▶ **Requirement**: Repeat the listing that follows without a single change.

◆ ◆ ◆ ◆

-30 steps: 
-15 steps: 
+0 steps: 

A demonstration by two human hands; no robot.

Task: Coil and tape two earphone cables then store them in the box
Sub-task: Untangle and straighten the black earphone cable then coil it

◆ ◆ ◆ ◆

▶ **Your response**:
-30 steps: 
-15 steps: 
+0 steps: 

A demonstration by two human hands; no robot.

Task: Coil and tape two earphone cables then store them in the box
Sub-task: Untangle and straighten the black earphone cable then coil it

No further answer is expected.